Extracted records:
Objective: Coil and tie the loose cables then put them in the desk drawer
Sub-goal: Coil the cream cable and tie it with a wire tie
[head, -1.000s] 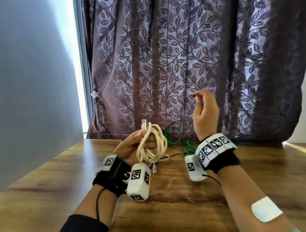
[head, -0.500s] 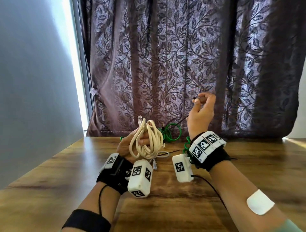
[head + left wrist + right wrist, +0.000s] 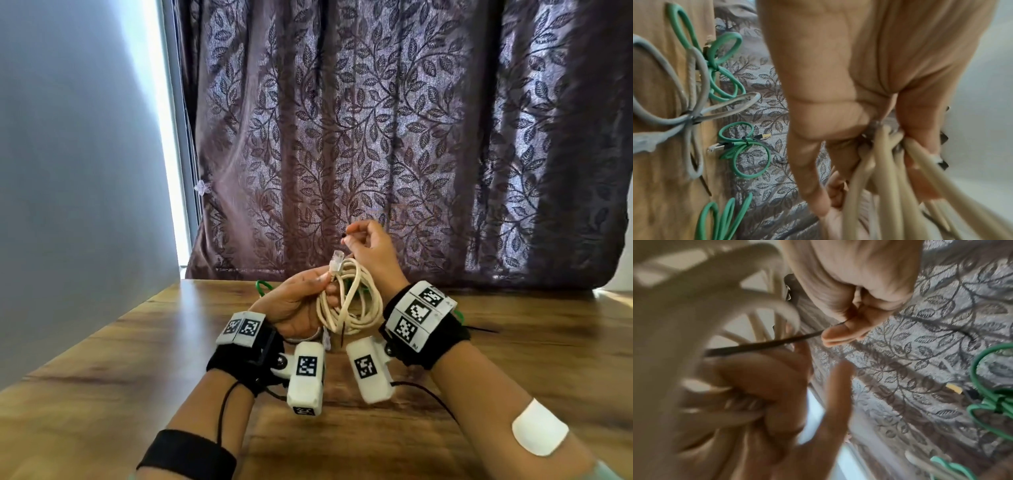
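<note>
My left hand (image 3: 301, 294) grips a coiled cream cable (image 3: 352, 301) above the wooden desk (image 3: 137, 359); its clear plug (image 3: 337, 260) sticks up by my thumb. In the left wrist view the cream strands (image 3: 890, 178) bunch between my fingers (image 3: 920, 138). My right hand (image 3: 370, 246) is just behind the coil and pinches a thin black tie (image 3: 764, 344) that runs to the coil. Tied green bundles (image 3: 742, 144) and a tied grey bundle (image 3: 688, 104) lie on the desk by the curtain.
A purple leaf-patterned curtain (image 3: 411, 137) hangs right behind the desk's far edge. A pale wall (image 3: 68, 171) stands on the left. More green cable (image 3: 992, 402) lies at the right by the curtain. No drawer is in view.
My right hand has come down and left with the black tie, close behind the coil. My left hand still holds the cream coil, now a bit further right.
</note>
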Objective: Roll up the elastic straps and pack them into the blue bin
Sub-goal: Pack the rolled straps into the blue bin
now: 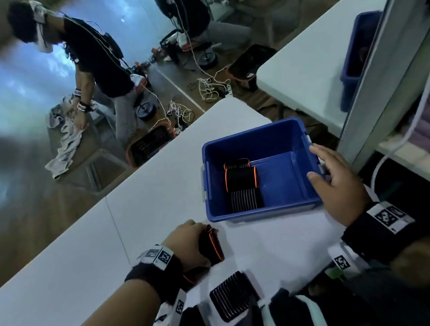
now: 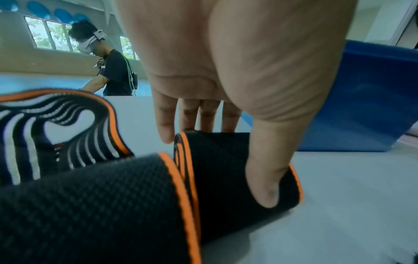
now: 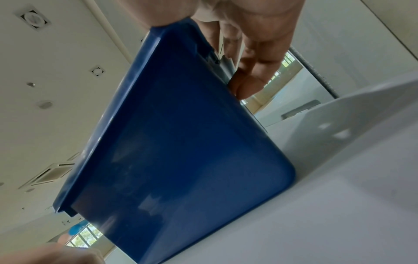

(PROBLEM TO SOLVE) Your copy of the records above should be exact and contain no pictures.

(FINAL ANSWER)
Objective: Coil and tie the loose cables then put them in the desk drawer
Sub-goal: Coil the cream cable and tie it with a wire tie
[head, -1.000s] 
[head, -0.500s] 
[head + left wrist + right wrist, +0.000s] 
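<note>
My left hand (image 3: 301, 294) grips a coiled cream cable (image 3: 352, 301) above the wooden desk (image 3: 137, 359); its clear plug (image 3: 337, 260) sticks up by my thumb. In the left wrist view the cream strands (image 3: 890, 178) bunch between my fingers (image 3: 920, 138). My right hand (image 3: 370, 246) is just behind the coil and pinches a thin black tie (image 3: 764, 344) that runs to the coil. Tied green bundles (image 3: 742, 144) and a tied grey bundle (image 3: 688, 104) lie on the desk by the curtain.
A purple leaf-patterned curtain (image 3: 411, 137) hangs right behind the desk's far edge. A pale wall (image 3: 68, 171) stands on the left. More green cable (image 3: 992, 402) lies at the right by the curtain. No drawer is in view.
My right hand has come down and left with the black tie, close behind the coil. My left hand still holds the cream coil, now a bit further right.
</note>
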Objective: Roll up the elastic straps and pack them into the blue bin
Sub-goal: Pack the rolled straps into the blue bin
now: 
now: 
now: 

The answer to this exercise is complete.